Two more wins followed his first loss before Camacho scored what was perhaps the biggest win of his career: faced with the then 4 wins, 10 losses and 2 ties Darryl Pinckney, Camacho scored a 12 rounds split-decision points win, with two judges seeing him as the winner and one seeing him as the loser, to lift the Florida State Super Bantamweight championship on June 30, 1990, at the Lee County Civic Center in North Fort Myers. Despite finishing his career with a losing record, Pinckney scored big wins over world champions Prudencio Cardona, Junior Jones and Guty Espadas Jr.

On November 27, 1991, Camacho boxed with José "Yungo" Badillo, who was undefeated in seven previous contests, in San Juan. He lost to Badillo by an extremely close, eight rounds unanimous decision, losing by one point on two of the judges' scorecards and by two on the third card. Badillo would later challenge Tom Johnson and Naseem Hamed for world championships, losing to both.

After one win following the Badillo loss, Camacho met the 12-3 Mexican, Alberto Cepeda, for the WBF Super-Bantamweight championship, on May 27, 1992, in San Juan. Camacho won the lightly regarded title by a ninth-round knockout.

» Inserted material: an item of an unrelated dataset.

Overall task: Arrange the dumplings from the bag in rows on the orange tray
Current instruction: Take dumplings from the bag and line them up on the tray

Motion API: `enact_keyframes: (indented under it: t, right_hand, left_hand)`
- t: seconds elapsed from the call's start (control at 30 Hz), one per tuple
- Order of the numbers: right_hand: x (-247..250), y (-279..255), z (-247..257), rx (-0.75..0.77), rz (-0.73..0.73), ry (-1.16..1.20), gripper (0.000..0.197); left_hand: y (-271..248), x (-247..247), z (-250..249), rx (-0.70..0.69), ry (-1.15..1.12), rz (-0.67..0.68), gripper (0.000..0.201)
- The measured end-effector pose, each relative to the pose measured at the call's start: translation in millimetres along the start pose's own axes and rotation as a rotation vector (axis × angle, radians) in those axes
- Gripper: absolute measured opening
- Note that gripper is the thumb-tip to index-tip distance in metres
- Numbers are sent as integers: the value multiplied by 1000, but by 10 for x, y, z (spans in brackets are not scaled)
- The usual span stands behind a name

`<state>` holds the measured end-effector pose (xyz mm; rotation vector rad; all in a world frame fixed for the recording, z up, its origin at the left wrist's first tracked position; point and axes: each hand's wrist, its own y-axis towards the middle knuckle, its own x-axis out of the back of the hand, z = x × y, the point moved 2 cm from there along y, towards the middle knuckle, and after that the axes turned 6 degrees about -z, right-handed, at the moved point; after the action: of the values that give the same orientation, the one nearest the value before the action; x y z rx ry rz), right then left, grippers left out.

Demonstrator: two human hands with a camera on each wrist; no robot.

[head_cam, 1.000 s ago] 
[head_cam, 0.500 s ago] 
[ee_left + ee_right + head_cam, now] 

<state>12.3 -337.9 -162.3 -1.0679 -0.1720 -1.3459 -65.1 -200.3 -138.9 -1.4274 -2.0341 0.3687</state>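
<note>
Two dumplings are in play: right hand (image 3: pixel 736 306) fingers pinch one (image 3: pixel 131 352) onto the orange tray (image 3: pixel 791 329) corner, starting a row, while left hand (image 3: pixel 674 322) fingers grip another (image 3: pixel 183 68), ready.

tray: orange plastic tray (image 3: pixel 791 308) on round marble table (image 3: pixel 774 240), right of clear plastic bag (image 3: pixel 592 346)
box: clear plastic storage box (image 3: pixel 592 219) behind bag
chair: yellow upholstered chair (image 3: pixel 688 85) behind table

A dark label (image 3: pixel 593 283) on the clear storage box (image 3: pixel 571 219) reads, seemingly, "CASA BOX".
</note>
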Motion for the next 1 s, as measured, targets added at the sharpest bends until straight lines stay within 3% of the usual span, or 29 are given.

Camacho then fought Orlando Fernandez, a former WBO world Super-Bantamweight champion, on September 4, 1992, at San Juan. Camacho lost a relatively close but unanimous ten rounds decision to his 13 wins, 5 losses opponent in a contest which the WBF did not regard as a championship fight. The closeness and competitiveness of their first bout led Camacho and Fernandez to have a rematch soon afterwards, this time with Camacho's WBF Super Bantamweight title on the line. Their rematch was held on December 9, 1992, in San Juan and this time, Fernandez won more comprehensively, winning by a twelve-rounds unanimous decision by scores of 117–112 on two of the judges' scorecards and 116–112 on the third one.

==World title fight==
Two wins followed the second loss to Fernandez, and then, Camacho was ranked in the Super Bantamweight division by the IBF, one of boxing's four major recognized world championship organizations. In November 1994, Camacho traveled to South Africa, where on November 19 of that year, he challenged IBF world champion, the 24 wins, 2 losses Vuyani Bungu at the Carousel Casino at Hammanskraal. Camacho won a couple of rounds on the judges' scorecards, but he still lost by a twelve rounds unanimous decision, with scores of 119–110, 117-111 and 118–111, all against him.

==Rest of career==
Camacho fought sporadically after his world title try. In the next sixteen years, he held four contests, winning three and losing his last one, which was held when he was 44 years old already, on September 11, 2009, against the 5 wins, 2 losses and 1 draw Adrian Perez. Camacho, who had been without a fight for almost one decade, lost that fight by six rounds unanimous decision, at the Fort Myers Skatium in Fort Myers.

==Professional boxing record==
Camacho won 20 and lost 6 of his fights, with 7 wins and 0 losses by knockout.

==Run ins with the law==
In 2005, Camacho was convicted of 12 burglary and grand theft charges and sentenced to five years in jail.

Camacho was later sentenced to fifteen years in jail for burglary and theft.

==Health problems==
Camacho suffers from residual head trauma and dementia related to his boxing career.

==Personal life==
Camacho dated a woman named Betsy Santiago. He has two children.